Scale your n8n instance — queue mode, Redis workers, Postgres tuning, execution pruning, load tested.

Automations built to last.

You hit the ceiling. Workflows are slow. Postgres is growing. Executions time out under load. The single-process n8n instance that worked at 5k executions/month is choking at 50k.

I set up queue mode with Redis, split monolith workflows into parallelized sub-workflows, tune Postgres for your workload, configure execution pruning, and hand you a load-test report proving the improvement.

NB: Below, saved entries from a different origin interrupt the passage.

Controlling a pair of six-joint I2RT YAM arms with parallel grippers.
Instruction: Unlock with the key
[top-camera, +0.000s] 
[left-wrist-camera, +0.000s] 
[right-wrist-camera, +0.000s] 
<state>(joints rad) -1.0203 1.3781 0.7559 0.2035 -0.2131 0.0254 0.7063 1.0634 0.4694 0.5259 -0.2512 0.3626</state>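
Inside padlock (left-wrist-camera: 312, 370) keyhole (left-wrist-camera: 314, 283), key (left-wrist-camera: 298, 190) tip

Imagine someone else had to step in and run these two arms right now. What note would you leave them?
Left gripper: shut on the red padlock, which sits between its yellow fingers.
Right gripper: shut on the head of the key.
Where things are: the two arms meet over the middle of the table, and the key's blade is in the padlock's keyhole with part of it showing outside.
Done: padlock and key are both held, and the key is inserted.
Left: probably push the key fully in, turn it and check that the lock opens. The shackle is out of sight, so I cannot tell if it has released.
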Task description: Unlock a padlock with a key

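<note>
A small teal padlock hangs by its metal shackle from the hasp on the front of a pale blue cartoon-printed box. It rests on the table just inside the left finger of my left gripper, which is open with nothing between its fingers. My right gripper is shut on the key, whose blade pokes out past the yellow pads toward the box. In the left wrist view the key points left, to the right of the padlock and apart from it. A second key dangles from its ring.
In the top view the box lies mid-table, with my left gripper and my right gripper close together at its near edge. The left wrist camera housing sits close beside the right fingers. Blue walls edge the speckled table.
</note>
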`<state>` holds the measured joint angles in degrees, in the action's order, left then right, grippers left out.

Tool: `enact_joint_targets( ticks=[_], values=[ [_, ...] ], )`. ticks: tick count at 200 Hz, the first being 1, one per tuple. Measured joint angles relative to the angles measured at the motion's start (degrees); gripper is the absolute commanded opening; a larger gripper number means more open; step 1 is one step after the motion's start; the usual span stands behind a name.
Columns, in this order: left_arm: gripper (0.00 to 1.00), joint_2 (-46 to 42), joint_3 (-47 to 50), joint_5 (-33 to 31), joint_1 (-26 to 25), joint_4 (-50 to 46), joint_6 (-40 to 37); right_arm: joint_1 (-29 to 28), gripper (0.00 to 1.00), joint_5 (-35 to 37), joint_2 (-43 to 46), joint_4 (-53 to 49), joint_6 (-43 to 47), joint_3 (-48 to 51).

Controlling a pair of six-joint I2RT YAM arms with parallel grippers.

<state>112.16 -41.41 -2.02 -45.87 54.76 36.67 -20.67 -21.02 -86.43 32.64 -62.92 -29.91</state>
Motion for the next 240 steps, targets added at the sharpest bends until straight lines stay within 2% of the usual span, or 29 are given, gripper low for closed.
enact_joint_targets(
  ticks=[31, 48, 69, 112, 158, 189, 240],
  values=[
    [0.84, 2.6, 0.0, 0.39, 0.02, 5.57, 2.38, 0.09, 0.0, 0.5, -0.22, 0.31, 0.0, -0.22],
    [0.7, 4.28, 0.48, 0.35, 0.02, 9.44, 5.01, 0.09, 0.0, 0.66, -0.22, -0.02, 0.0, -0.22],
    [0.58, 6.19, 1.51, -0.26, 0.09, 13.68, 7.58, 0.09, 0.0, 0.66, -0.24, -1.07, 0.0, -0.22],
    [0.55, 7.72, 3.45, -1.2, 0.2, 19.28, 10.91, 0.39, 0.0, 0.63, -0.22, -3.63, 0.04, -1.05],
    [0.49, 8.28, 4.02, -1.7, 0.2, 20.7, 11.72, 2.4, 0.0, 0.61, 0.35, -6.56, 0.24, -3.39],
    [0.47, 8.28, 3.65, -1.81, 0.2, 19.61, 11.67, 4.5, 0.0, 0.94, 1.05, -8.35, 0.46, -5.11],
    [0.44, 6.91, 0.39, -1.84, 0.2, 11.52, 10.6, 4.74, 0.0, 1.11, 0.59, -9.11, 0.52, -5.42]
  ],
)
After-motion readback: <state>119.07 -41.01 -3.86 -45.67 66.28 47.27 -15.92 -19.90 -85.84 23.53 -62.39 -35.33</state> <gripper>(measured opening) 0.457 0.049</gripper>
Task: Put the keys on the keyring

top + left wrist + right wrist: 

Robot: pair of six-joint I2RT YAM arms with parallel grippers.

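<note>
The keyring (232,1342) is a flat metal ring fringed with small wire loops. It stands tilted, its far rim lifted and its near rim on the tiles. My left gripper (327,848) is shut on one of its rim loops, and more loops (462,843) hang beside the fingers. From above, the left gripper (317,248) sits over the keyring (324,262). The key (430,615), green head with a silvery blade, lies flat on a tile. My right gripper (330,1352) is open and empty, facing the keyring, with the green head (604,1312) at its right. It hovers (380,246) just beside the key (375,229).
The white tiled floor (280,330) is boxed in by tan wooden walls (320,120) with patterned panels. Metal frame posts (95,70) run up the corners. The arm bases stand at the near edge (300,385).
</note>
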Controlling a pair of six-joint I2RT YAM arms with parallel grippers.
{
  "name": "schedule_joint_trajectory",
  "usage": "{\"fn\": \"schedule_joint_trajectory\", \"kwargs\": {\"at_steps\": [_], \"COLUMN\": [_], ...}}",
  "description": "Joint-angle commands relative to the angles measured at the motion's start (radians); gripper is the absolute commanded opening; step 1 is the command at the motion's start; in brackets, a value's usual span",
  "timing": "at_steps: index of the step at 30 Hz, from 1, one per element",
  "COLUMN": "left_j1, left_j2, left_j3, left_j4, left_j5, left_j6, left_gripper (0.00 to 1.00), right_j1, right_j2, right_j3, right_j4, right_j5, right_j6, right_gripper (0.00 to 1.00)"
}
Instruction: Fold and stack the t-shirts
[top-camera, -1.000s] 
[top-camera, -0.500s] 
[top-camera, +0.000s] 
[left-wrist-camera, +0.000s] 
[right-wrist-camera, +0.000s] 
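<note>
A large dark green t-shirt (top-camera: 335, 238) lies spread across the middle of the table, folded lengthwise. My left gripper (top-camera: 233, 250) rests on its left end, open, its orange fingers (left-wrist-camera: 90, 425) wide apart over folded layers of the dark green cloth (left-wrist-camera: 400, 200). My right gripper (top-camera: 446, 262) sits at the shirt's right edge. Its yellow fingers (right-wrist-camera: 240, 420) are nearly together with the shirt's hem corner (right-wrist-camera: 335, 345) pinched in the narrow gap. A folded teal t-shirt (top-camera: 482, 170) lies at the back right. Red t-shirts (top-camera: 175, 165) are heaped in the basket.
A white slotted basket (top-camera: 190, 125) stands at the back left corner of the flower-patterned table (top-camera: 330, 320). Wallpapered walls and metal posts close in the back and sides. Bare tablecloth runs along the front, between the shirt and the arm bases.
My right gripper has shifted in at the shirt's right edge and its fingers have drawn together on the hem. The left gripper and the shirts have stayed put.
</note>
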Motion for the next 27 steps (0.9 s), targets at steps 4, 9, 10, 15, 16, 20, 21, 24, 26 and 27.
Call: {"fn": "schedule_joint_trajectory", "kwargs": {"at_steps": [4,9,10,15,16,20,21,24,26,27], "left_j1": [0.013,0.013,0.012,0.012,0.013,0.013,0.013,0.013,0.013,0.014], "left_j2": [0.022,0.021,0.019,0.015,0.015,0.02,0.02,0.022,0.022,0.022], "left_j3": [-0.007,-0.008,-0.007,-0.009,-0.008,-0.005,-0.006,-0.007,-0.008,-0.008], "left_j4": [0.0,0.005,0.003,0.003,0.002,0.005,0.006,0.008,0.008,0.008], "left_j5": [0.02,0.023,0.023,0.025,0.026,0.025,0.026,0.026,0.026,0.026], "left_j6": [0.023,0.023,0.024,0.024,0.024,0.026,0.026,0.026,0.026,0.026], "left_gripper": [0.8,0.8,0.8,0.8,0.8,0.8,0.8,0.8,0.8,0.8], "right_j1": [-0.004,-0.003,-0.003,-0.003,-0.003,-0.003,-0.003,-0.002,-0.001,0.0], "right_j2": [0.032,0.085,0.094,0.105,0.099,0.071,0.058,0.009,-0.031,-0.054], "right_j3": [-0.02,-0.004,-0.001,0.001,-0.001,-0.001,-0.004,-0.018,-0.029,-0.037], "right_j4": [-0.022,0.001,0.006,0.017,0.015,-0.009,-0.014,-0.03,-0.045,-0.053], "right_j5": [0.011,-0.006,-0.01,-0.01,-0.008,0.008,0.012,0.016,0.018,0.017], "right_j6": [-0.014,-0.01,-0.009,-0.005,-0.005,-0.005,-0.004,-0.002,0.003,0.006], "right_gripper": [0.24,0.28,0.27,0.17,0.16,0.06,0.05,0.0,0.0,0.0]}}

Async. Written. No call. You send instance access. I send a scaled architecture with before-and-after benchmarks.

NDA-friendly · Fixed-price · Money-back guarantee

FIG · Instance scaling architecture

Instance Scaling architecture A single n8n server expands to a multi-worker architecture through Redis, with animated scaling effect showing workers coming online. queue dispatch dispatch dispatch MAIN PROCESS n8n Server triggers · webhooks · UI QUEUE Redis Bull MQ WORKER 1 n8n Worker execution engine WORKER 2 n8n Worker execution engine WORKER 3 n8n Worker execution engine TUNED Postgres 16 buffers · pooling · pruning BENCHMARK before / after report

Fit

Who this is for

Companies hitting performance walls at 50k+ executions per month. Workflows are slow, the database is growing unbounded, executions are timing out, and you've started seeing “worker timed out” or memory errors in the logs.

You know you need queue mode but don't know how to set it up without breaking existing workflows. Or you've tried enabling it and something went wrong.

Or you're planning to 10x your workflow volume (new product launch, migration from another tool, onboarding enterprise clients) and want the infrastructure scaled before the traffic arrives.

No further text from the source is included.